Poster Presentation Clinical Oncology Society of Australia Annual Scientific Meeting 2023

Lenvatinib vs sorafenib in the first-line treatment of patients with unresectable hepatocellular carcinoma (uHCC) and nonviral etiology: REFLECT post-hoc analysis (#216)

Ari David Baron 1 , Carlos López López 2 , Stephen Lam Chan 3 , Fabio Piscaglia 4 , Min Ren 5 , Kasey Estenson 5 , Chunyan Ma 6 , Arndt Vogel 7 , Pierre Gholam 8
  1. Sutter/California Pacific Medical Center, San Francisco, CA, USA
  2. Marqués de Valdecilla University Hospital, IDIVAL, Santander, Spain
  3. The Chinese University of Hong Kong, Shatin, Hong Kong
  4. IRCCS Azienda Ospedaliero-Universitaria di Bologna, Bologna, Italy
  5. Eisai Inc., Nutley, NJ, USA
  6. Eisai Australia Pty Ltd, Melbourne, Victoria, Australia
  7. Hannover Medical School, Hannover, Germany
  8. Case Western Reserve University School of Medicine, Cleveland, OH, USA

Background: The randomized phase 3 REFLECT trial (NCT01761266) demonstrated that lenvatinib was non-inferior to sorafenib in OS in 1L uHCC (HR, 0.92; 95% CI, 0.79-1.06). PFS (HR, 0.64; 95% CI, 0.55-0.75; p<0.0001) and ORR (odds ratio, 5.01; 95% CI 3.59-7.01; p<0.0001) by IIR per mRECIST favored lenvatinib versus sorafenib. Recent data suggest that viral/nonviral etiology may impact treatment outcomes. This post-hoc analysis evaluated patients with nonviral etiology in REFLECT.

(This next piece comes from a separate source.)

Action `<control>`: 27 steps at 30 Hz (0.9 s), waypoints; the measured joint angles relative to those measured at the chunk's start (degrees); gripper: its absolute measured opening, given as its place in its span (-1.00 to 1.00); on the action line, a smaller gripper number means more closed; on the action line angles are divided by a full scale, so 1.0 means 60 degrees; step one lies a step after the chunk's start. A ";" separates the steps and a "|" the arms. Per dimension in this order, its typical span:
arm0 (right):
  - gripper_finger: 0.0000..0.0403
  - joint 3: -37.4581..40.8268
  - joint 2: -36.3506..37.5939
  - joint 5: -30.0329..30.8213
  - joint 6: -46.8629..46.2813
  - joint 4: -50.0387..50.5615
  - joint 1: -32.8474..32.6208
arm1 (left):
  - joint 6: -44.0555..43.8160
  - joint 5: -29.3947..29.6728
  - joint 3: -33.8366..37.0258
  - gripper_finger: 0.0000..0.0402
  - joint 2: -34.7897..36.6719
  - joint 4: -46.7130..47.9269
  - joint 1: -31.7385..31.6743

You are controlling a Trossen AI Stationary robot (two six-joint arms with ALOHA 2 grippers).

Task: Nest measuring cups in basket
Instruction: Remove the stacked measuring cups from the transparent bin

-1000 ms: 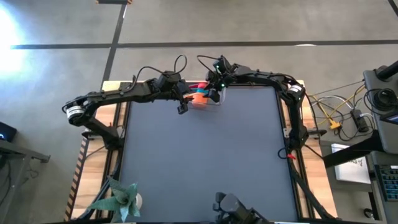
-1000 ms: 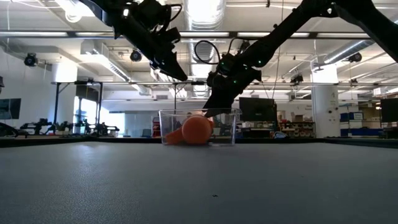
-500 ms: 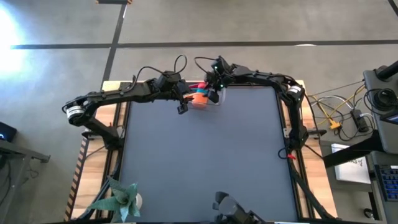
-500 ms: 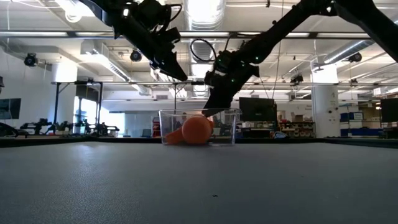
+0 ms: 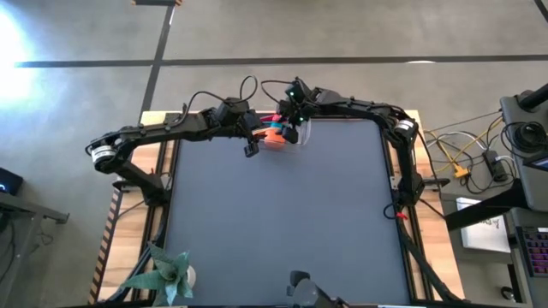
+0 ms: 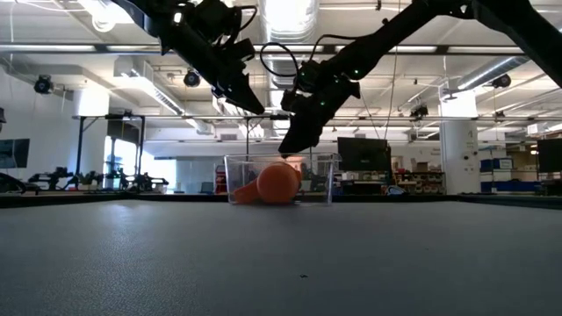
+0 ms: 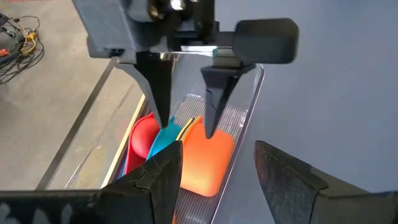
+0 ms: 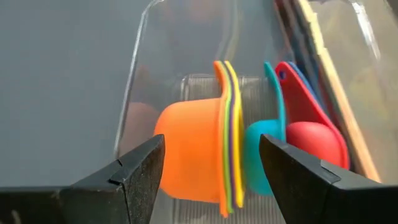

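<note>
The clear basket (image 5: 299, 139) stands at the table's far edge, its wall also showing in the low view (image 6: 318, 180). Inside it the measuring cups lie on their sides. An orange cup (image 8: 189, 149) has green, purple and yellow rims (image 8: 229, 124) nested in it. Beside it lie a light blue cup (image 8: 264, 152) and a red one (image 8: 314, 140), with a blue handle behind. My right gripper (image 6: 285, 147) hangs open just above the basket's rim, over the cups (image 7: 186, 127). My left gripper (image 5: 249, 149) is open, above and to the left of the basket, with nothing between its fingers.
The grey mat (image 5: 282, 222) stretches wide and bare from the basket to the near edge. A green plant figure (image 5: 167, 274) stands at the near left corner. Cables and equipment (image 5: 479, 158) lie beyond the table's right edge.
My right gripper has risen out of the basket, tipped and gone a little toward the table's left, staying open. The cups lie where they were.
</note>
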State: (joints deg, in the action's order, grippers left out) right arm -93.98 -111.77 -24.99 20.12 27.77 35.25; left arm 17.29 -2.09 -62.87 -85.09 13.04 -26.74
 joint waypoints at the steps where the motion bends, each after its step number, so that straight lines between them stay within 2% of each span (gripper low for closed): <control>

Methods: In REFLECT, 1L uHCC patients  were randomized to lenvatinib (12 mg/day, bodyweight ≥60 kg; 8 mg/day, bodyweight <60 kg) or sorafenib (400 mg twice-daily) in 28-day cycles. This post-hoc analysis included patients without hepatitis B/C (medical history) who were randomized to receive lenvatinib or sorafenib. PFS, ORR (by IIR per mRECIST), and OS were analyzed.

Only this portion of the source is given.